* [Task instructions] Exactly as written, print out each entry in the data, with no pictures.

* [Records supplied]
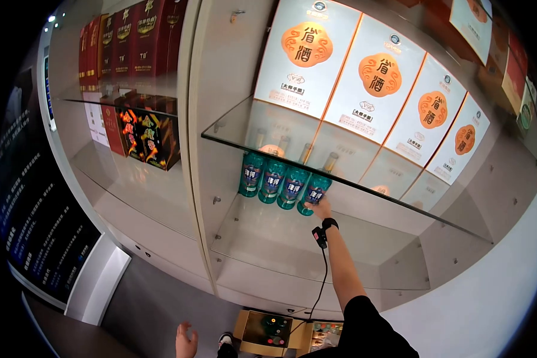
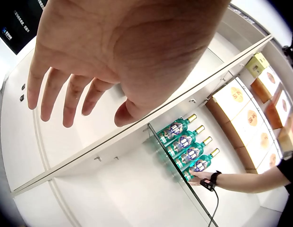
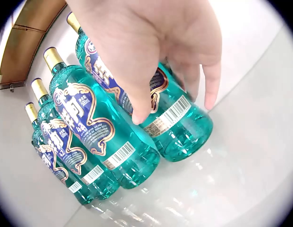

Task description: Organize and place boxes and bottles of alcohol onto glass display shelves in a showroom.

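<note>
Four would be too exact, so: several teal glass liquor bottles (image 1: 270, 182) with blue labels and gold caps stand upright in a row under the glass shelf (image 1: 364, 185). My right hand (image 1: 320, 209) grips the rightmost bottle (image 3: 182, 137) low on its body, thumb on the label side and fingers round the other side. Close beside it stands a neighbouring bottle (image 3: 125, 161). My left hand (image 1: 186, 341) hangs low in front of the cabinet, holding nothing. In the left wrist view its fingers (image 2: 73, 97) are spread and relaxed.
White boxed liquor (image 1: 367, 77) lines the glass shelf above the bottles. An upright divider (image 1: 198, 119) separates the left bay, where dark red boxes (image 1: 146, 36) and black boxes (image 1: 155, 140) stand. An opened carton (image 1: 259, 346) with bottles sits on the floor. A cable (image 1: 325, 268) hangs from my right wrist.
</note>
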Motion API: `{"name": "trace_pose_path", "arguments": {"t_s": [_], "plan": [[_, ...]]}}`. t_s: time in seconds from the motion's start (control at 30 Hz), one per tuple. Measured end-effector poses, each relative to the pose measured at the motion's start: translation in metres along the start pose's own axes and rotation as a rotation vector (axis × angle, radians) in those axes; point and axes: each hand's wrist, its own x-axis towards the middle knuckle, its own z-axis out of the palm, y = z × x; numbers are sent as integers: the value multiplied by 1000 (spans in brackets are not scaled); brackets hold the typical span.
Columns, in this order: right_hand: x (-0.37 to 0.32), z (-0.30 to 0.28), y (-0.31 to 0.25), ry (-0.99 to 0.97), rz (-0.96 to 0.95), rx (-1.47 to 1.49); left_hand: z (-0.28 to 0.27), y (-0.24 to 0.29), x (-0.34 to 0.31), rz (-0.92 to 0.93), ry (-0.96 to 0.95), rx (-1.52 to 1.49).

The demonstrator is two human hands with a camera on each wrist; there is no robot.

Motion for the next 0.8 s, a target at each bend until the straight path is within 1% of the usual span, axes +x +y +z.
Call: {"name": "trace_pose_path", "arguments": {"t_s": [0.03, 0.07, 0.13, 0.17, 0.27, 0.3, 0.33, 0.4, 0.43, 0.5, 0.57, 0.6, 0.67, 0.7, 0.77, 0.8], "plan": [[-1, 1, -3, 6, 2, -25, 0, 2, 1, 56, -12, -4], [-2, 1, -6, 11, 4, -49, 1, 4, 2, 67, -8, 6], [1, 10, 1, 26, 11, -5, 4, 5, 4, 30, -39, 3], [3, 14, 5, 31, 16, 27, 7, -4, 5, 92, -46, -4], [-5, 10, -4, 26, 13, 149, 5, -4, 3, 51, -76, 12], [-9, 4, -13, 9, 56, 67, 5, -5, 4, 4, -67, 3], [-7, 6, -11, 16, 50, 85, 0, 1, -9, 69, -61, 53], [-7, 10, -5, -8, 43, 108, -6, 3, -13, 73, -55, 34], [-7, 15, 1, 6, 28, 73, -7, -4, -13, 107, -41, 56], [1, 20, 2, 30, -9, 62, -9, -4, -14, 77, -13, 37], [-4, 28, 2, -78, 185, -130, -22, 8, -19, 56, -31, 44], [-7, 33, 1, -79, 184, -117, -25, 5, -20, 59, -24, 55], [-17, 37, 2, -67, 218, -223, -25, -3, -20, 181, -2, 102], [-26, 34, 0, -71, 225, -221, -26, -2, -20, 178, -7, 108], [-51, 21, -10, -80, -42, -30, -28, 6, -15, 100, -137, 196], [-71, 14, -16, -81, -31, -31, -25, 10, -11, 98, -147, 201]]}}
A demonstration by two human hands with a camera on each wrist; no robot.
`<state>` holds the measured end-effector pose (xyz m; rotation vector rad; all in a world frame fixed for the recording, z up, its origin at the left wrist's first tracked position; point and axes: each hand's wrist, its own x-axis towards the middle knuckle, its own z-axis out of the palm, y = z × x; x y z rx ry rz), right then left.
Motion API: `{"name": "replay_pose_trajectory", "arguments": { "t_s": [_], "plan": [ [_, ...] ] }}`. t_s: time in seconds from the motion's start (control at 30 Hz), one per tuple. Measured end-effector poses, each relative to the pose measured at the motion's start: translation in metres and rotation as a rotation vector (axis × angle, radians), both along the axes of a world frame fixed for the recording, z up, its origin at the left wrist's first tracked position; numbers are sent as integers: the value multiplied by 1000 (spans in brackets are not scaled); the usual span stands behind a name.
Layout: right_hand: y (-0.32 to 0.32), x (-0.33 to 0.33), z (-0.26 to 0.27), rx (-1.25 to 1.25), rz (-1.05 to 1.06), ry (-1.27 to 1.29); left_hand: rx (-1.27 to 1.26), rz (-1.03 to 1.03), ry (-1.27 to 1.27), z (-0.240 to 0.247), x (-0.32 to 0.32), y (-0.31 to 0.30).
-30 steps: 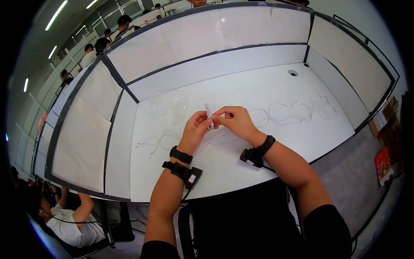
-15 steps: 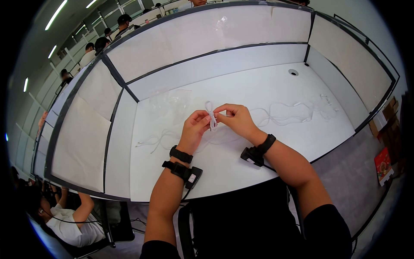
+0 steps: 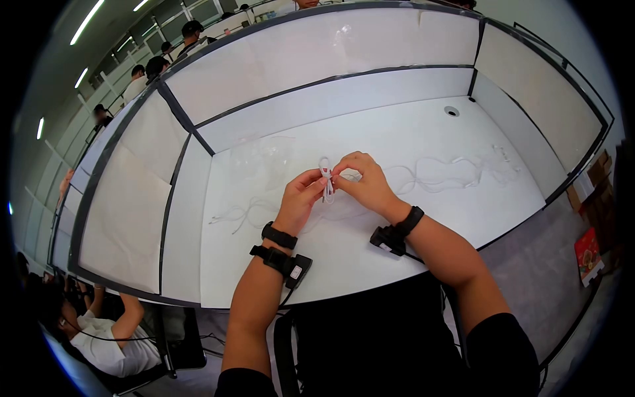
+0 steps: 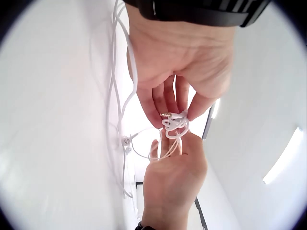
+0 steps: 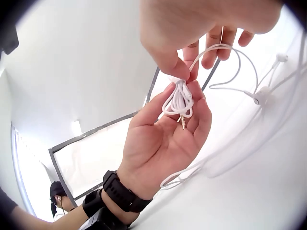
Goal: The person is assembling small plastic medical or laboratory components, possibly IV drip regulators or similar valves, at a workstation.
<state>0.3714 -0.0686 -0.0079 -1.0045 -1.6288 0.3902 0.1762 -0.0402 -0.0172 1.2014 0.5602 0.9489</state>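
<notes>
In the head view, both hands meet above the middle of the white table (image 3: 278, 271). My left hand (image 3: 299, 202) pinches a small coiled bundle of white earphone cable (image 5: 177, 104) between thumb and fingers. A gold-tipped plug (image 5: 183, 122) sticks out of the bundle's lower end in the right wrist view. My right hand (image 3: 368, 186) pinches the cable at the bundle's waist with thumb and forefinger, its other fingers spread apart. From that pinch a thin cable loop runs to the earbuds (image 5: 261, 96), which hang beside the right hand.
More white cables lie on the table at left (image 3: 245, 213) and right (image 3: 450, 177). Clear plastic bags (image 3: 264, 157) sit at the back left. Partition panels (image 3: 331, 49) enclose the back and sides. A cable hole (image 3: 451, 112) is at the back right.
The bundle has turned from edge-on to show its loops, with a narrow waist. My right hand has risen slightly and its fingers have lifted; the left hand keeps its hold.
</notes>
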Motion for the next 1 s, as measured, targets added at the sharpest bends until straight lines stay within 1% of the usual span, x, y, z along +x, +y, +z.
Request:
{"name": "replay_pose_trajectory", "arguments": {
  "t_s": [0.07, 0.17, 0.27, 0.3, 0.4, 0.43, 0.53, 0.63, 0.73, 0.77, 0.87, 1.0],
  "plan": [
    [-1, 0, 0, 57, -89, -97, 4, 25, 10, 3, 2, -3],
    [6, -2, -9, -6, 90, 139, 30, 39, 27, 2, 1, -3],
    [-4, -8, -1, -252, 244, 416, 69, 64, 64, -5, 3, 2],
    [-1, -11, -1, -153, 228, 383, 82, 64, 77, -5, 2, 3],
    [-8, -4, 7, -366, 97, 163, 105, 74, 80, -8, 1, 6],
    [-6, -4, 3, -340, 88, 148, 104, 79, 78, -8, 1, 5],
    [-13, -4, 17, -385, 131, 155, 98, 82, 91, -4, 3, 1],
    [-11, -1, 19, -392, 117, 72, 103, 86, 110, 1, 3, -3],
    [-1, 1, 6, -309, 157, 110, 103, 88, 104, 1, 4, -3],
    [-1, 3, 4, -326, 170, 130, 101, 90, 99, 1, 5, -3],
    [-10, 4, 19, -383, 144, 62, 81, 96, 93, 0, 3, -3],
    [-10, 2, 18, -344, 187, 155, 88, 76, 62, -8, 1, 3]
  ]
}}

* [Answer to the exercise]
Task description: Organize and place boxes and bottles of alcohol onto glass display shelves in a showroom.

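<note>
Four would be too exact, so: several teal glass liquor bottles (image 1: 270, 182) with blue labels and gold caps stand upright in a row under the glass shelf (image 1: 364, 185). My right hand (image 1: 320, 209) grips the rightmost bottle (image 3: 182, 137) low on its body, thumb on the label side and fingers round the other side. Close beside it stands a neighbouring bottle (image 3: 125, 161). My left hand (image 1: 186, 341) hangs low in front of the cabinet, holding nothing. In the left wrist view its fingers (image 2: 73, 97) are spread and relaxed.
White boxed liquor (image 1: 367, 77) lines the glass shelf above the bottles. An upright divider (image 1: 198, 119) separates the left bay, where dark red boxes (image 1: 146, 36) and black boxes (image 1: 155, 140) stand. An opened carton (image 1: 259, 346) with bottles sits on the floor. A cable (image 1: 325, 268) hangs from my right wrist.
</note>
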Motion API: `{"name": "trace_pose_path", "arguments": {"t_s": [_], "plan": [[_, ...]]}}`. t_s: time in seconds from the motion's start (control at 30 Hz), one per tuple. Measured end-effector poses, each relative to the pose measured at the motion's start: translation in metres along the start pose's own axes and rotation as a rotation vector (axis × angle, radians) in those axes; point and axes: each hand's wrist, its own x-axis towards the middle knuckle, its own z-axis out of the palm, y = z × x; numbers are sent as integers: the value multiplied by 1000 (spans in brackets are not scaled); brackets hold the typical span.
Columns, in this order: right_hand: x (-0.37 to 0.32), z (-0.30 to 0.28), y (-0.31 to 0.25), ry (-0.99 to 0.97), rz (-0.96 to 0.95), rx (-1.47 to 1.49); left_hand: z (-0.28 to 0.27), y (-0.24 to 0.29), x (-0.34 to 0.31), rz (-0.92 to 0.93), ry (-0.96 to 0.95), rx (-1.52 to 1.49).

The demonstrator is two human hands with a camera on each wrist; there is no robot.

Motion for the next 0.8 s, a target at each bend until the straight path is within 1% of the usual span, axes +x +y +z.
Call: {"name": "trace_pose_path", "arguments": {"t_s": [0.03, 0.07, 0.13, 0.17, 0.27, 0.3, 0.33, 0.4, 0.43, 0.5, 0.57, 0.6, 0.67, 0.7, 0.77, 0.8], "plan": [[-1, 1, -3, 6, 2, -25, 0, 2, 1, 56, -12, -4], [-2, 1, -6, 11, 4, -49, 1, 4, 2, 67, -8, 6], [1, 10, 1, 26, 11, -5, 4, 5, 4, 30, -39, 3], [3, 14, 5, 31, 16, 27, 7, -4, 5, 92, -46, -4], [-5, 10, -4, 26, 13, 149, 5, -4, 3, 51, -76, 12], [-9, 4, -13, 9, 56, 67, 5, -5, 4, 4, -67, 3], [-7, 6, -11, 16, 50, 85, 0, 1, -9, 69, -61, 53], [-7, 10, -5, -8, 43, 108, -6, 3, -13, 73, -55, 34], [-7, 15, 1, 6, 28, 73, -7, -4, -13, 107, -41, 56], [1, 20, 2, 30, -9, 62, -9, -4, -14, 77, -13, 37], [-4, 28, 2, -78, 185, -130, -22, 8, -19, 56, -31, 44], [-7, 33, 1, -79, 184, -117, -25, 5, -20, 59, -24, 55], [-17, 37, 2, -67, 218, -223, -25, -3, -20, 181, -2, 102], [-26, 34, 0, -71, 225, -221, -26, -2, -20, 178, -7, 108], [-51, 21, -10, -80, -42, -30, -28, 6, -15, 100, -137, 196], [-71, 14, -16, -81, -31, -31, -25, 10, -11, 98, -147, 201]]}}
A demonstration by two human hands with a camera on each wrist; no robot.
`<state>` holds the measured end-effector pose (xyz m; rotation vector rad; all in a world frame fixed for the recording, z up, its origin at the left wrist's first tracked position; point and axes: each hand's wrist, its own x-axis towards the middle knuckle, its own z-axis out of the palm, y = z × x; x y z rx ry rz), right then left.
Motion API: `{"name": "replay_pose_trajectory", "arguments": { "t_s": [_], "plan": [ [_, ...] ] }}`. t_s: time in seconds from the motion's start (control at 30 Hz), one per tuple. Measured end-effector poses, each relative to the pose measured at the motion's start: translation in metres and rotation as a rotation vector (axis × angle, radians), both along the axes of a world frame fixed for the recording, z up, its origin at the left wrist's first tracked position; numbers are sent as integers: the value multiplied by 1000 (spans in brackets are not scaled); the usual span stands behind a name.
Layout: right_hand: y (-0.32 to 0.32), x (-0.33 to 0.33), z (-0.26 to 0.27), rx (-1.25 to 1.25), rz (-1.05 to 1.06), ry (-1.27 to 1.29); left_hand: rx (-1.27 to 1.26), rz (-1.03 to 1.03), ry (-1.27 to 1.27), z (-0.240 to 0.247), x (-0.32 to 0.32), y (-0.31 to 0.30).
-30 steps: 
-15 steps: 
+0 steps: 
+0 steps: 
+0 steps: 
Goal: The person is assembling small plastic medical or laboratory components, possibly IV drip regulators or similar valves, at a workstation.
<state>0.3714 -0.0686 -0.0079 -1.0045 -1.6288 0.3902 0.1762 -0.0402 -0.0172 1.2014 0.5602 0.9489</state>
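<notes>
In the head view, both hands meet above the middle of the white table (image 3: 278, 271). My left hand (image 3: 299, 202) pinches a small coiled bundle of white earphone cable (image 5: 177, 104) between thumb and fingers. A gold-tipped plug (image 5: 183, 122) sticks out of the bundle's lower end in the right wrist view. My right hand (image 3: 368, 186) pinches the cable at the bundle's waist with thumb and forefinger, its other fingers spread apart. From that pinch a thin cable loop runs to the earbuds (image 5: 261, 96), which hang beside the right hand.
More white cables lie on the table at left (image 3: 245, 213) and right (image 3: 450, 177). Clear plastic bags (image 3: 264, 157) sit at the back left. Partition panels (image 3: 331, 49) enclose the back and sides. A cable hole (image 3: 451, 112) is at the back right.
The bundle has turned from edge-on to show its loops, with a narrow waist. My right hand has risen slightly and its fingers have lifted; the left hand keeps its hold.
</notes>
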Motion for the next 1 s, as measured, targets added at the sharpest bends until straight lines stay within 1% of the usual span, x, y, z along +x, +y, +z.
Request:
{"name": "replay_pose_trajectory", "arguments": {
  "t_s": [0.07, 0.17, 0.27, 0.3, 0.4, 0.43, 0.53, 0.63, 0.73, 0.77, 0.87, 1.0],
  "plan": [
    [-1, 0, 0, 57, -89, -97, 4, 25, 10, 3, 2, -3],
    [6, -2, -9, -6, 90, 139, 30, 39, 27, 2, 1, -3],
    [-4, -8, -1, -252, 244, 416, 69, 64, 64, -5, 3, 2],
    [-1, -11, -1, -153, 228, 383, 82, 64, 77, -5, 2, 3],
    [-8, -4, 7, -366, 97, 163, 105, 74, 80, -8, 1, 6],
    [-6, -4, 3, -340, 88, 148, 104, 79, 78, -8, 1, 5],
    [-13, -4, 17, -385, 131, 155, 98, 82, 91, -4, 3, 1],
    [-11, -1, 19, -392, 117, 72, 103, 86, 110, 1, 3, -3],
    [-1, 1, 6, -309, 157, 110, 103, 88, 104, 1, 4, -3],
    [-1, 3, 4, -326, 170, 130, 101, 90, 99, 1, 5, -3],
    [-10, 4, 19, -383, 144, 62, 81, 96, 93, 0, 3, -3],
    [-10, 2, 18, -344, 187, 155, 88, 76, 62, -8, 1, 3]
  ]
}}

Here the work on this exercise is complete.